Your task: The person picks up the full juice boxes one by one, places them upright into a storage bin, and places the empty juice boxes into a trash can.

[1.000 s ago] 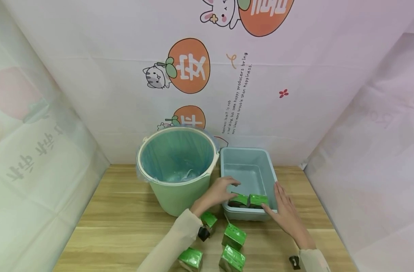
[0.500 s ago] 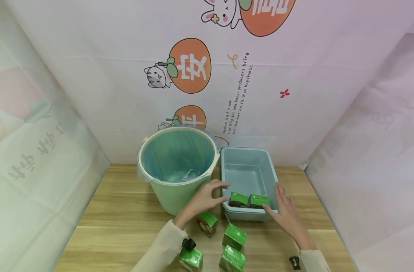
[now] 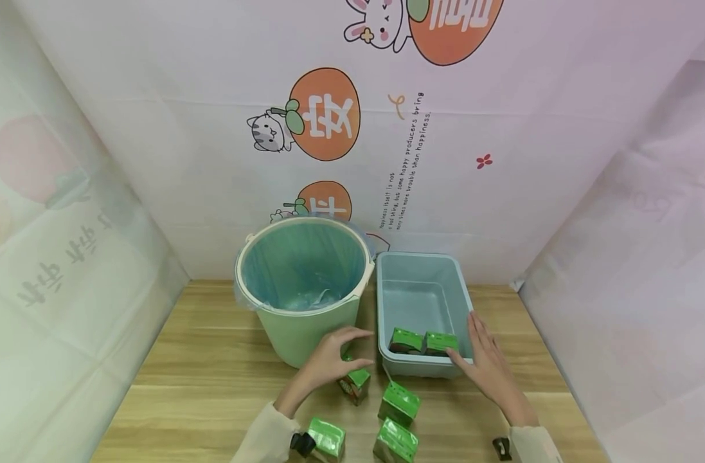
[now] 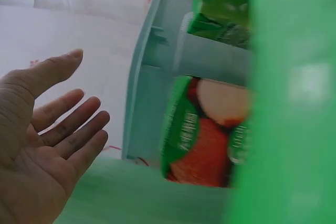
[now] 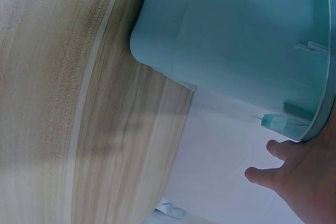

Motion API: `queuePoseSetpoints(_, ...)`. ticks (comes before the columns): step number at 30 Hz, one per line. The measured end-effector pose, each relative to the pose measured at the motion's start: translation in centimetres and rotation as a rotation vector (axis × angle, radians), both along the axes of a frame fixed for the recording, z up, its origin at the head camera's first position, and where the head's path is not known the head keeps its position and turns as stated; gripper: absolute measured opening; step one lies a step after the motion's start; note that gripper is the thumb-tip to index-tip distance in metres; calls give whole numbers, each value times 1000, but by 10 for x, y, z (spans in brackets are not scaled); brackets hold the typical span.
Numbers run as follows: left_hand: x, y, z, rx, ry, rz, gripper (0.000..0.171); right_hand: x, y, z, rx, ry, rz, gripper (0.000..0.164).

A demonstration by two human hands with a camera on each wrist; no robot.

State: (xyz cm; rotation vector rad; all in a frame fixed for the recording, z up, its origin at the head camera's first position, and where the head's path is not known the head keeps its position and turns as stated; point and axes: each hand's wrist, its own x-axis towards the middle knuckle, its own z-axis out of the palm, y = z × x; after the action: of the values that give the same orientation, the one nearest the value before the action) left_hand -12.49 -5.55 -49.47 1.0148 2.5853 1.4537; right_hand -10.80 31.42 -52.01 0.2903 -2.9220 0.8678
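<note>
Left grip [image 3: 324, 357] spread near green carton [image 3: 356, 386], right grip [image 3: 488, 361] spread against blue bin [image 3: 412, 367]

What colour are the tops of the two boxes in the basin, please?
Both boxes in the basin have green tops, best seen in the head view.

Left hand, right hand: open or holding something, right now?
Left hand: open, holding nothing, near a green-topped, box-shaped carton.
Right hand: open, resting against the rim of the light-blue rectangular plastic bin.
</note>
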Motion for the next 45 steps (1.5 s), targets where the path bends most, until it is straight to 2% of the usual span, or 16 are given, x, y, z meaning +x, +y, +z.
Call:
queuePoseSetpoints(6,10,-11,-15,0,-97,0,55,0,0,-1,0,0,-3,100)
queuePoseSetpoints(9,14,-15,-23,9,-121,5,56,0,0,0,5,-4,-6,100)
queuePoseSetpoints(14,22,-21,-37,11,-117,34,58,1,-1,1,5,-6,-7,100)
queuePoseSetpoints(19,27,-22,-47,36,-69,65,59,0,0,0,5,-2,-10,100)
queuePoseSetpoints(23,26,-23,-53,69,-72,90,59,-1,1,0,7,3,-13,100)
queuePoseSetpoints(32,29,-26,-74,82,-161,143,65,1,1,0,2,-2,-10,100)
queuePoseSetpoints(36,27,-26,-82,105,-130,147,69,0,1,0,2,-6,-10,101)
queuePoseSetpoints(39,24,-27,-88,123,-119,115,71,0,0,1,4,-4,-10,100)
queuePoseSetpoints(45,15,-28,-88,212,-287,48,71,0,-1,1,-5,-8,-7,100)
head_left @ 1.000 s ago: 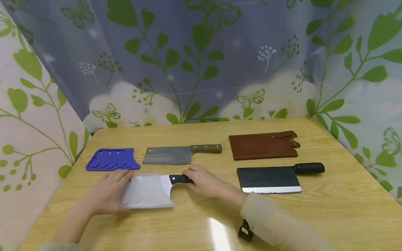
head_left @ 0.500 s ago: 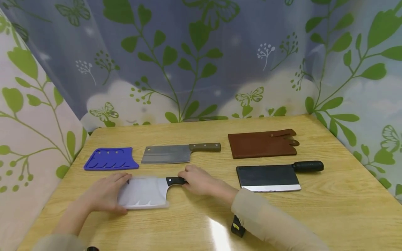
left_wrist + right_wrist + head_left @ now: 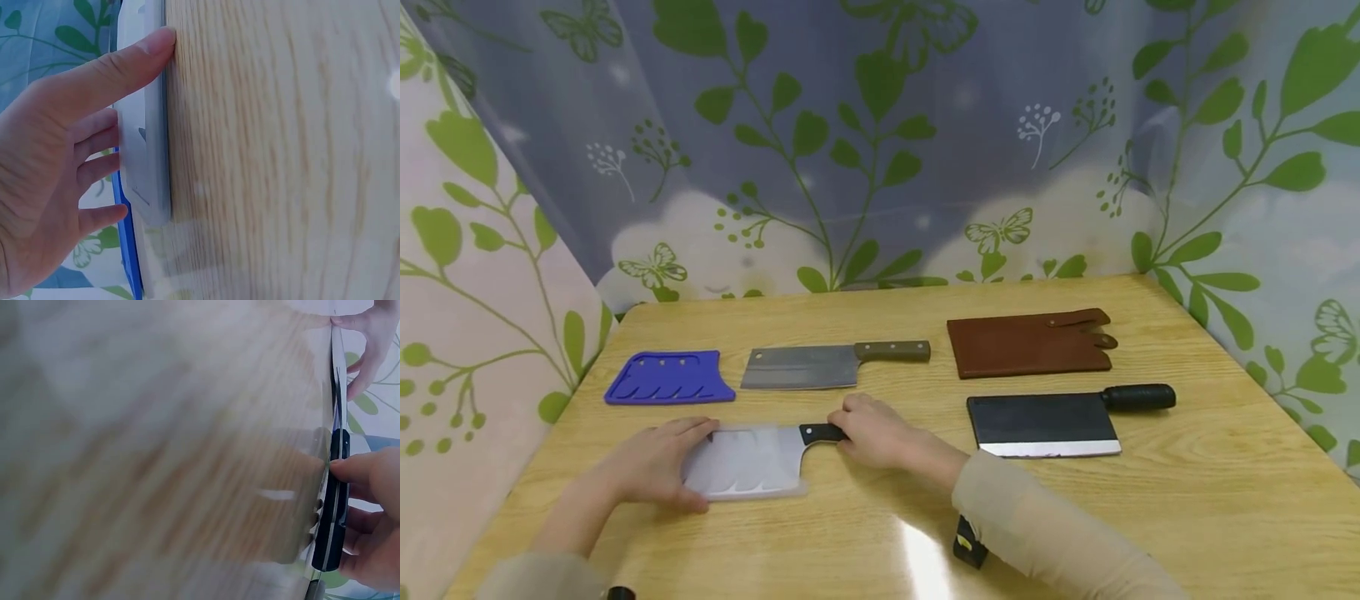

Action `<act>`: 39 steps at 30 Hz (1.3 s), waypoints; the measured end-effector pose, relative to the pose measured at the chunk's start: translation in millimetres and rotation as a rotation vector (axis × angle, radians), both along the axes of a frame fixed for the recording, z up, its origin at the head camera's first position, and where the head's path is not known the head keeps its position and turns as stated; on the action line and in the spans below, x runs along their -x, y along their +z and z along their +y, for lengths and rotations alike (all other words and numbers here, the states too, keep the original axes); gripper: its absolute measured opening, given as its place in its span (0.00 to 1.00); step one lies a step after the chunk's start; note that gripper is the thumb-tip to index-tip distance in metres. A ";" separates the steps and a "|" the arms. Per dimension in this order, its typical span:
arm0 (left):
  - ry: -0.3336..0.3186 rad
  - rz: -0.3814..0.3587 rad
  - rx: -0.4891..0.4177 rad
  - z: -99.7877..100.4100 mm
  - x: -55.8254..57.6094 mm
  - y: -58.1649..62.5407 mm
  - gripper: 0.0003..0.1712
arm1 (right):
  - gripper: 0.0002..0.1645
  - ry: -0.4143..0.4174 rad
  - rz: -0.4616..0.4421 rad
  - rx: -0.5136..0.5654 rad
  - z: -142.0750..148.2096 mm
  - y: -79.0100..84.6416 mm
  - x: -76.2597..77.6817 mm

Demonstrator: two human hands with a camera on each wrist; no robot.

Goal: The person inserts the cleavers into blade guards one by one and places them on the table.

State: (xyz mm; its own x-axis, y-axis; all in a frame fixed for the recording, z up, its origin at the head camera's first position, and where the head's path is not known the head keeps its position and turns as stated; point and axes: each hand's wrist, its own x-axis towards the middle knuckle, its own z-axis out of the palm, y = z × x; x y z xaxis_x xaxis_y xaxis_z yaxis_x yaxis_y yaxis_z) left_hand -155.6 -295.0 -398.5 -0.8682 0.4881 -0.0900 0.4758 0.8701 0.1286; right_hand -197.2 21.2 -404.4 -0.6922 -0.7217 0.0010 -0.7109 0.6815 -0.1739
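Observation:
A cleaver with a black riveted handle [image 3: 820,432] lies on the table, its blade mostly inside a translucent white blade guard [image 3: 741,462]. My left hand [image 3: 651,465] grips the guard's left end, thumb on the near edge and fingers at the far edge. In the left wrist view, the thumb [image 3: 125,72] presses the guard's side edge. My right hand [image 3: 876,433] holds the black handle and covers its end. The right wrist view shows that handle [image 3: 331,512] between thumb and fingers. A strip of bare blade shows between guard and handle.
Behind lie a blue blade guard [image 3: 670,377] and a cleaver with a brown handle [image 3: 805,367]. A brown leather sheath [image 3: 1026,346] and a black cleaver with a bright edge [image 3: 1045,427] lie to the right. Patterned curtains [image 3: 880,167] border the table [image 3: 1225,500].
Both hands, with the black-handled cleaver and its white guard, have shifted slightly left and nearer. The grips look the same. The other knives and covers stay in place.

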 end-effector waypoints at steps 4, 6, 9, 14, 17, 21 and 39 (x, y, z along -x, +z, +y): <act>0.019 -0.015 0.011 1.5 0.1 -0.9 0.60 | 0.23 -0.029 0.019 -0.087 -0.6 1.3 -3.4; 0.025 -0.016 0.015 1.9 -0.4 -1.3 0.60 | 0.24 -0.036 0.029 -0.124 -0.7 2.5 -5.5; 0.032 -0.010 0.014 2.0 -2.2 -1.4 0.62 | 0.26 -0.044 0.038 -0.154 -0.5 3.7 -7.3; 0.035 0.036 -0.010 -0.9 -4.0 0.7 0.62 | 0.28 -0.052 0.050 -0.181 1.1 4.3 -5.4; 0.036 0.100 -0.023 -2.8 -1.0 5.4 0.59 | 0.30 -0.057 0.053 -0.194 5.0 5.8 -2.2; 0.069 0.182 -0.009 -6.2 4.6 12.6 0.54 | 0.34 -0.067 0.064 -0.178 13.2 9.7 2.8; 0.243 0.262 0.047 -27.7 51.0 11.5 0.59 | 0.31 -0.229 0.340 -0.014 50.1 9.3 52.5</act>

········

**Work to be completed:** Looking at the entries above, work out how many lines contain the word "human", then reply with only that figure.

**Solution to the exercise:** 2